The atmospheric CO2 concentration increased by around 20 ppm during 2002–2011. This decadal rate of increase is higher than during any previous decade since direct atmospheric concentration measurements began in 1958.

Because CO2 uptake by photosynthesis occurs only during the growing season, whereas CO2 release by respiration occurs nearly year-round, both the Mauna Loa and South Pole concentrations show an annual cycle, with more CO2 in the atmosphere in winter. However, as there is far more land mass and therefore vegetation in the Northern Hemisphere, the annual cycle is more pronounced at Mauna Loa.

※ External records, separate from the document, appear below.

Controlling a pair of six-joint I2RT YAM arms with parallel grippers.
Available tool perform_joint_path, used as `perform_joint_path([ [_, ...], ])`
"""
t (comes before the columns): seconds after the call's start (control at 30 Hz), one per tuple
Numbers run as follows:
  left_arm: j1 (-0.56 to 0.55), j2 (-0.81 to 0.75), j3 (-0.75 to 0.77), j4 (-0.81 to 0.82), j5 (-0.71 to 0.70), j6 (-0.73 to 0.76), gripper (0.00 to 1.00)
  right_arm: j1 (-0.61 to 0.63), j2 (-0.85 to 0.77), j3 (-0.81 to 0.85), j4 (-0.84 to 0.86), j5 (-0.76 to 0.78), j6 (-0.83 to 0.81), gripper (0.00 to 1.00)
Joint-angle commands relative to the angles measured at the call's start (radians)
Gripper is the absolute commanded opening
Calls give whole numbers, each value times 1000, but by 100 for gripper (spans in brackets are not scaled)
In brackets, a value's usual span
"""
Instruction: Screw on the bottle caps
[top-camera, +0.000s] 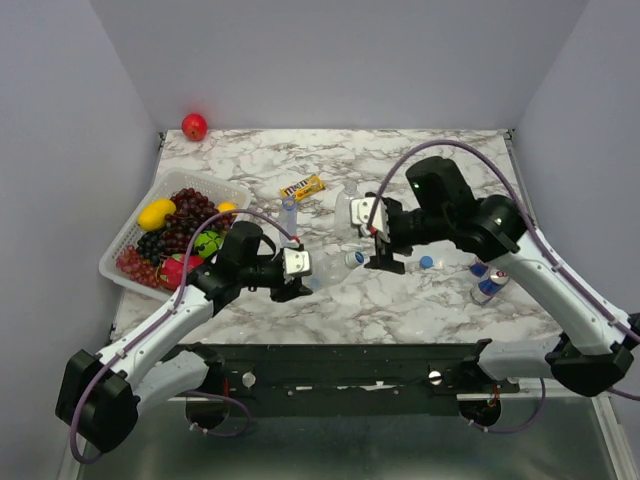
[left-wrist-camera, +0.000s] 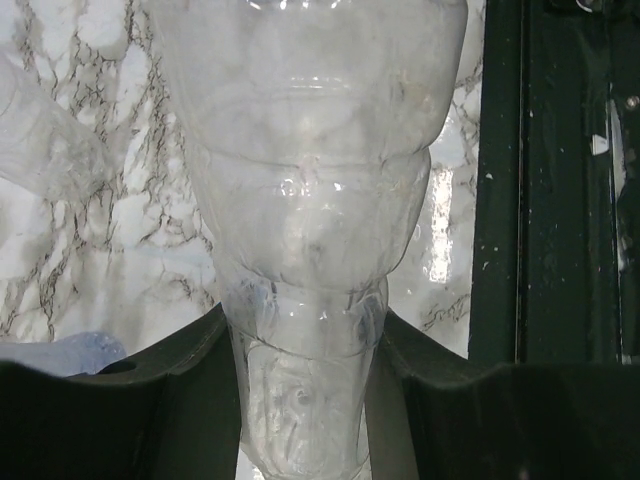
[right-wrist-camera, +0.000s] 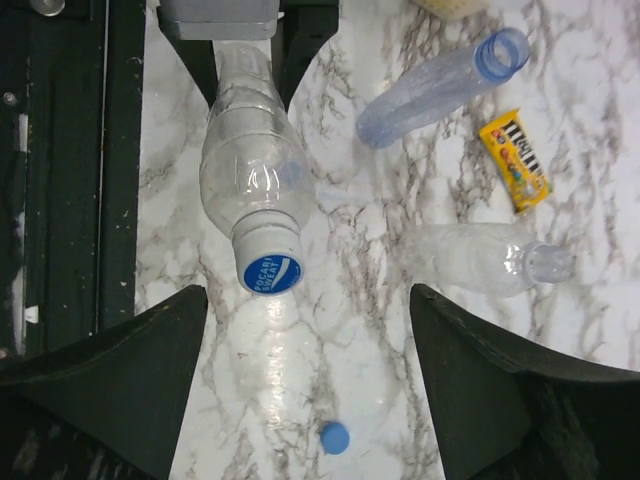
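The left gripper (left-wrist-camera: 303, 340) is clamped on the lower body of a wide colourless clear plastic bottle (right-wrist-camera: 250, 170), with the bottle's neck pointing toward the right gripper (right-wrist-camera: 308, 300). The right gripper's fingers stand wide apart and hold nothing. A small round blue plastic cap (right-wrist-camera: 271, 272) sits on that neck; whether it is tight cannot be told. Expect the bottle to be light, thin-walled and easily crushed. Take the cap by its rim and leave the body to the clamping arm. A second blue cap (right-wrist-camera: 335, 437) lies loose on the marble-patterned table (right-wrist-camera: 600, 340). The slim blue-tinted bottle (right-wrist-camera: 440, 85) and the other colourless bottle (right-wrist-camera: 480, 260) lie uncapped near a yellow candy packet (right-wrist-camera: 515, 160). All three bottles appear empty. A white plastic basket (top-camera: 130, 225) holds grapes (top-camera: 185, 210) and other fruit.
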Motion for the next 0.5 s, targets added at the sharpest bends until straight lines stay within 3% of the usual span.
perform_joint_path([
  [0.0,-26,-45,34,-129,-29,190,0,5,-107,-53,45,-89,-163,87],
  [0.17,-39,-40,53,-110,-34,152,0,16,-91,-39,-90,-161,-336,77],
  [0.47,-40,-33,82,-84,-31,104,0,57,-96,-94,-123,-162,-387,72],
])
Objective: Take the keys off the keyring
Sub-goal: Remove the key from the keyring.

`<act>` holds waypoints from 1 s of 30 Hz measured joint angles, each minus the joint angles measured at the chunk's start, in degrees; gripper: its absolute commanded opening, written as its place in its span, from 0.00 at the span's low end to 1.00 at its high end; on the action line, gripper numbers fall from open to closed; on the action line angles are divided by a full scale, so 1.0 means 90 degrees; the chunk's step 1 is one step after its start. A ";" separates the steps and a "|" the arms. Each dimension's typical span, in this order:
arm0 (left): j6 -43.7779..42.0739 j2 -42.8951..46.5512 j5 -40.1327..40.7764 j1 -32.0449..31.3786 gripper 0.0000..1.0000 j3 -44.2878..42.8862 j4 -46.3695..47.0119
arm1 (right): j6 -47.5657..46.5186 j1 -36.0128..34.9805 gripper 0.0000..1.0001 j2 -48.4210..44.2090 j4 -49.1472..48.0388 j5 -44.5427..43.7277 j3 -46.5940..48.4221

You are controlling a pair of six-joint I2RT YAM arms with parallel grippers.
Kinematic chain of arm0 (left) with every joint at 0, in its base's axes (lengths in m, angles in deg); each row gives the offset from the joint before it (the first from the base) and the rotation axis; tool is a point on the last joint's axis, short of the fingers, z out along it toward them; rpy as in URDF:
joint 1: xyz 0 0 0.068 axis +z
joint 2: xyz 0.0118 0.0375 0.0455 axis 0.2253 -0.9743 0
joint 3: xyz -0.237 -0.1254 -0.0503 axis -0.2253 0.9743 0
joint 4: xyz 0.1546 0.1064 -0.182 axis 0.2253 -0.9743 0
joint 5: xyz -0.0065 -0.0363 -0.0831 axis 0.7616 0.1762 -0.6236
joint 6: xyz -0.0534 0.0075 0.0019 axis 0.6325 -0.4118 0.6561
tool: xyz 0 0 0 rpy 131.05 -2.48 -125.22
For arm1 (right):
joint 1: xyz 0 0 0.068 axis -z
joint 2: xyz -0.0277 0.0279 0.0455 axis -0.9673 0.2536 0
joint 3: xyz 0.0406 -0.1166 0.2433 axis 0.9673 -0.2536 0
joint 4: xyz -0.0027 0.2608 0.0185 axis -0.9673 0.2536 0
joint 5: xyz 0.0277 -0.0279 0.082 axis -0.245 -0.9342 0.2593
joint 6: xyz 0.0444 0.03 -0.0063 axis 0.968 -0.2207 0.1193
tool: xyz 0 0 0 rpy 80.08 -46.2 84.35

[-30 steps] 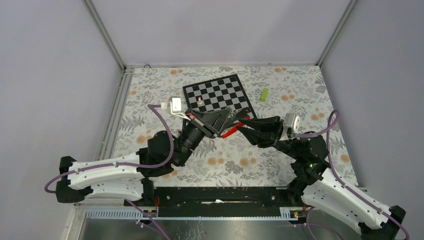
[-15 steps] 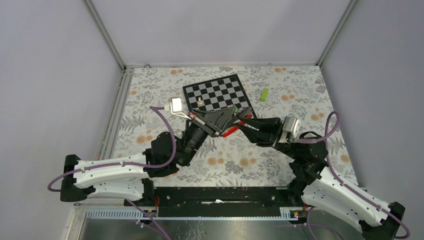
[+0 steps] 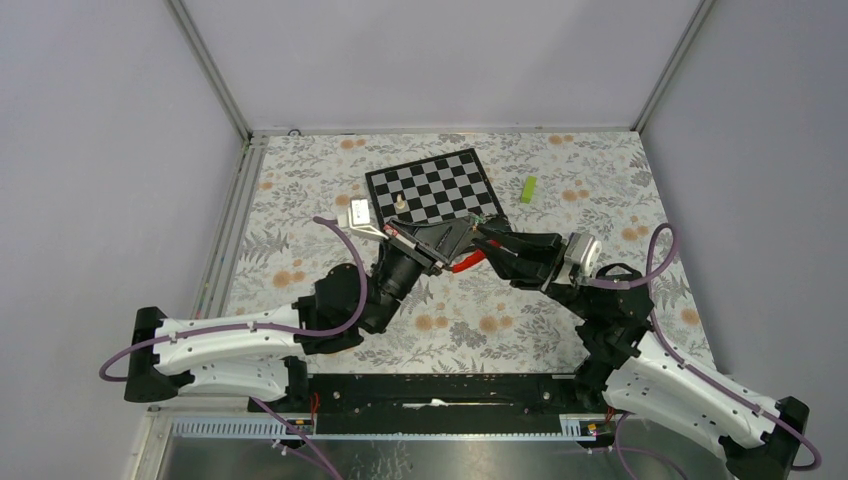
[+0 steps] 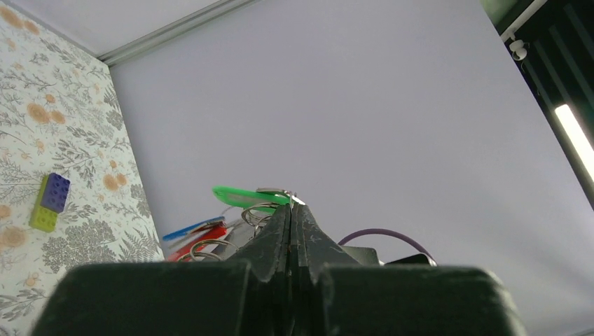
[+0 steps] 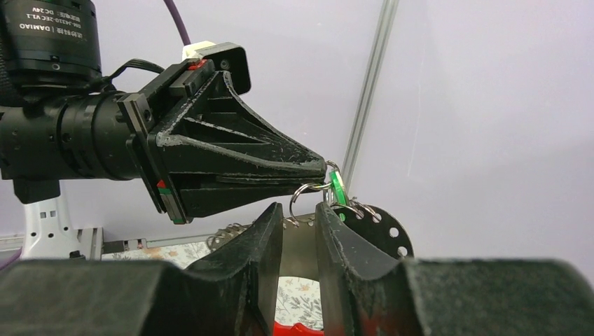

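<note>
My left gripper [image 3: 457, 233] [image 4: 293, 206] is shut, its tips pinching the keyring [image 5: 309, 194] in the air just in front of the chessboard. Silvery rings [image 4: 258, 213], a green-headed key [image 4: 246, 197] [image 5: 337, 187], a blue-headed key [image 4: 191, 228] and the red strap [image 3: 466, 264] [image 4: 204, 239] hang from it. My right gripper [image 3: 481, 231] [image 5: 300, 215] meets it from the right, jaws a narrow gap apart around the hanging ring. A flat silvery piece [image 5: 301, 241] fills that gap; I cannot tell whether the fingers [image 5: 270, 227] touch it.
The chessboard [image 3: 445, 178] lies behind the grippers with a small pale piece [image 3: 400, 203] on it. A lime-green block [image 3: 528, 188] lies to its right. A purple-and-yellow block [image 4: 49, 203] sits on the floral cloth. A black disc with holes [image 5: 384, 225] hangs behind the right fingers.
The right gripper has moved left up to the left gripper's tips, and its jaws have narrowed. The left arm has shifted slightly right, still shut on the bunch.
</note>
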 measured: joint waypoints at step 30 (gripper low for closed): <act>0.0369 -0.0175 0.0304 0.0017 0.00 -0.0046 0.0097 | -0.0631 -0.0384 0.00 0.0243 -0.0355 -0.1175 -0.0046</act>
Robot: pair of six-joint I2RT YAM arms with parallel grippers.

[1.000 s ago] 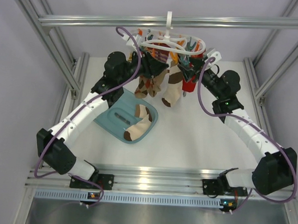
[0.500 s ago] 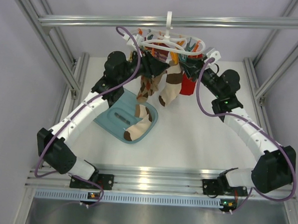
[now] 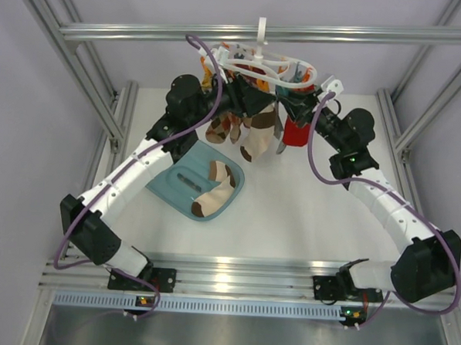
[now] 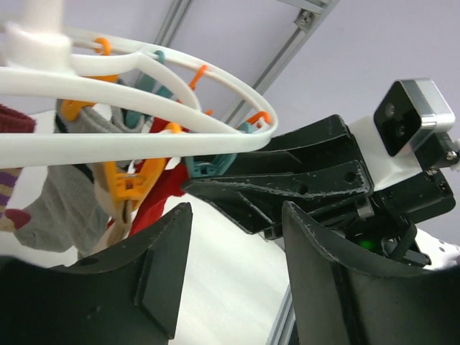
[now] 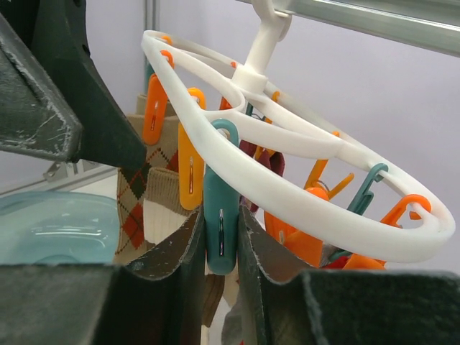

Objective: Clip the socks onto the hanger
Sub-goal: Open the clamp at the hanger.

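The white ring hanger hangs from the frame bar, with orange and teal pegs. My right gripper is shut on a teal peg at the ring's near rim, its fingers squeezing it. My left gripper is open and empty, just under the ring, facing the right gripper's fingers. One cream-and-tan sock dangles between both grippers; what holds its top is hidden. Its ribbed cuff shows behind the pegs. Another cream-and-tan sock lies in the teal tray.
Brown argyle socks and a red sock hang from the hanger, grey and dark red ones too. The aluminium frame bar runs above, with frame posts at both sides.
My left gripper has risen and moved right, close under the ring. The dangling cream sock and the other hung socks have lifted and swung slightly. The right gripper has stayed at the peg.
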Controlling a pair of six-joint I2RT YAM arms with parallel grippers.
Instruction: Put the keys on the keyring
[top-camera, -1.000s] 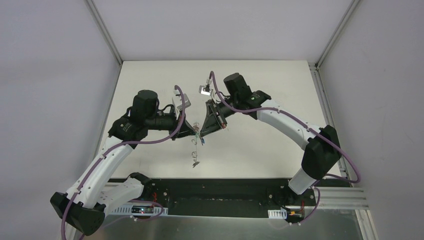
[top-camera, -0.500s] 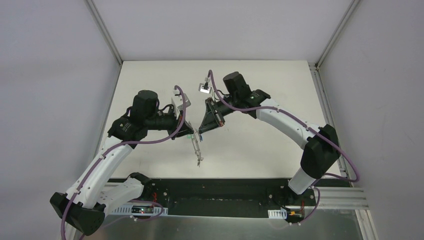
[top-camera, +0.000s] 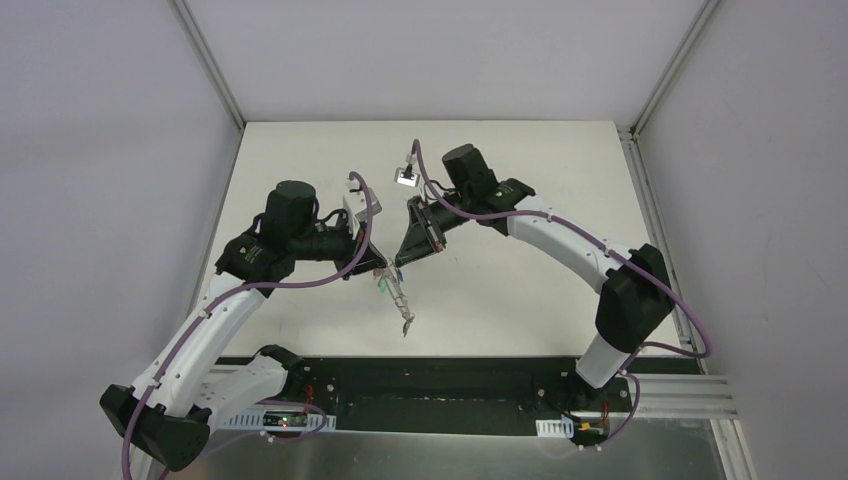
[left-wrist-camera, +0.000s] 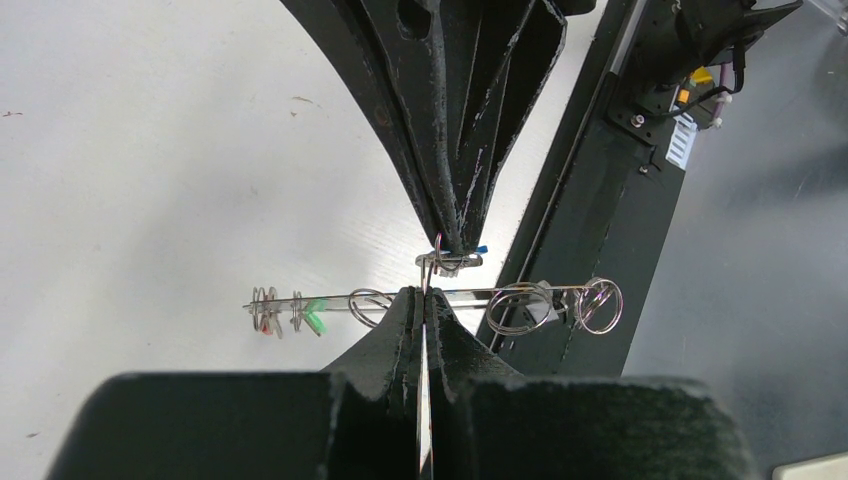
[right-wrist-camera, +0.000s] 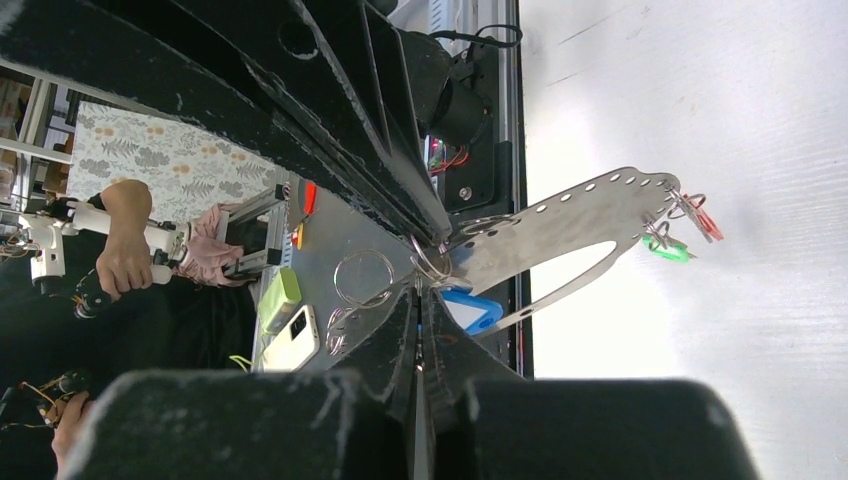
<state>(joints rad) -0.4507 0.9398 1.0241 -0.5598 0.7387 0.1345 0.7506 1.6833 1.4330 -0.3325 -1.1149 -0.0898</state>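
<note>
Keyring (right-wrist-camera: 560, 225): mid-air over the table (top-camera: 520, 200), clamped between the fingers of the left gripper (left-wrist-camera: 424, 300); green tag (right-wrist-camera: 665, 248), red tag (right-wrist-camera: 705, 222) aboard. Blue-tagged key (right-wrist-camera: 470, 310): pinched tight by the right gripper (right-wrist-camera: 415, 300), touching the ring. We advise holding the ring steady, threading slowly

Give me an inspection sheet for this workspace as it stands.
Surface: white table, faint marks only.
Job's things: keyring held up between both arms, with the red tag and green tag dangling from it; blue-tagged key beside the right end effector.
Clutter: nothing seen.
End effectors: left end effector shut on the keyring; right end effector shut on the blue-tagged key's ring.
Cables: purple cables run along both arms, away from the keyring.
Surroundings: grey walls; a person's hand beyond the table.
</note>
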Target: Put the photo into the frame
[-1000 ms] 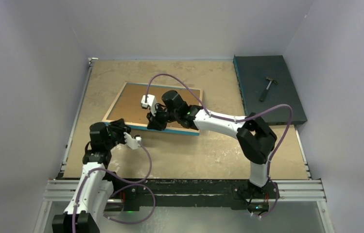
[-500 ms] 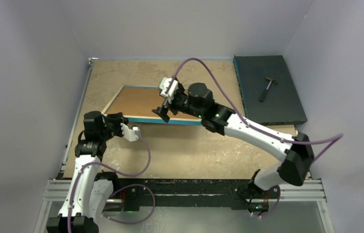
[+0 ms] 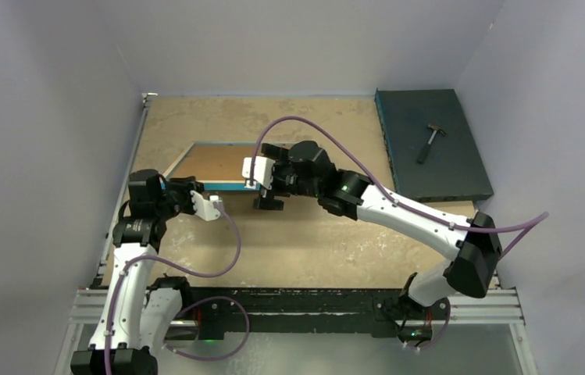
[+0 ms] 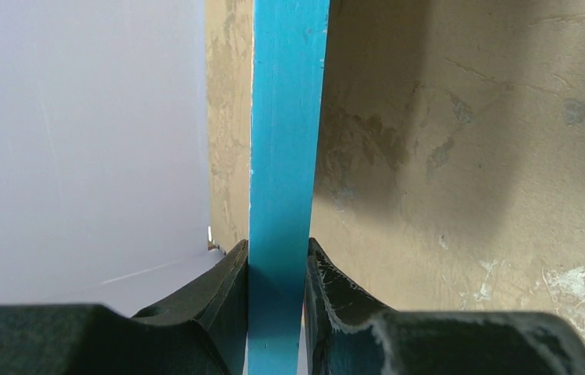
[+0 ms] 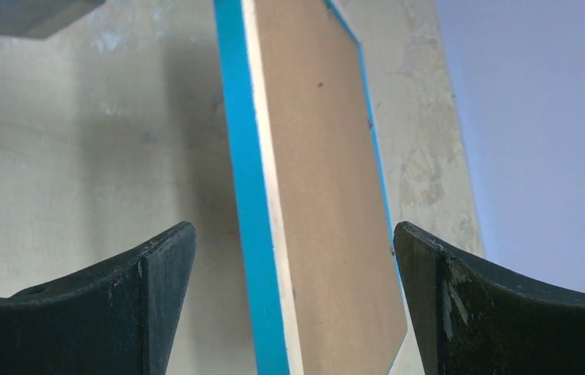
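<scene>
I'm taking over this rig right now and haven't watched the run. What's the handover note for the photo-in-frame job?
Left gripper: shut on the blue near edge of the frame.
Right gripper: open, fingers on either side of the frame, apart from it.
The frame is tilted up off the table, with the brown backing board set in it.
The photo is not in view; I cannot tell whether it sits under the board.
Left to do: confirm the photo is in, then lay the frame flat.

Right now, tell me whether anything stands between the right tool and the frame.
Nothing visible does. The right tool is open, and the frame shows unobstructed ahead, between its fingers. The left tool clamps the frame's blue edge.
</scene>
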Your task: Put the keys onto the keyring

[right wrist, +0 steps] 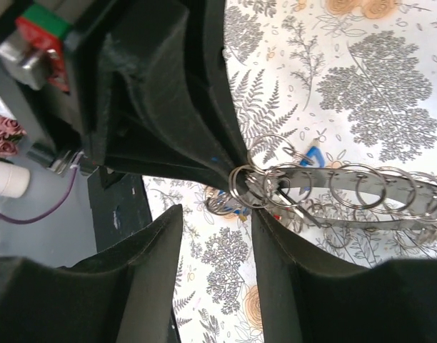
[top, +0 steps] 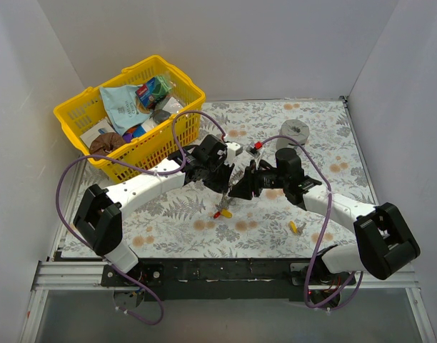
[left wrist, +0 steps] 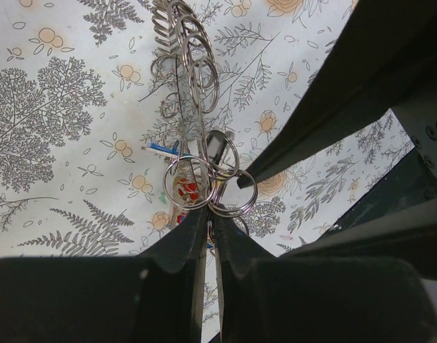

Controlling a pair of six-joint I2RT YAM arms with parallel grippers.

Past changes in atmospheric greenhouse gas concentrations can be determined with very high confidence from polar ice cores. During the 800,000 years prior to 1750, atmospheric CO2 varied from 180 ppm during glacial (cold) up to 300 ppm during interglacial (warm) periods. Present-day (2011) concentrations of atmospheric carbon dioxide far exceed this range. The current rate of CO2 rise in atmospheric concentrations is unprecedented with respect to the highest resolution ice core records which cover the last 22,000 years.

What is the relationship between the Carbon Cycle and Oxygen?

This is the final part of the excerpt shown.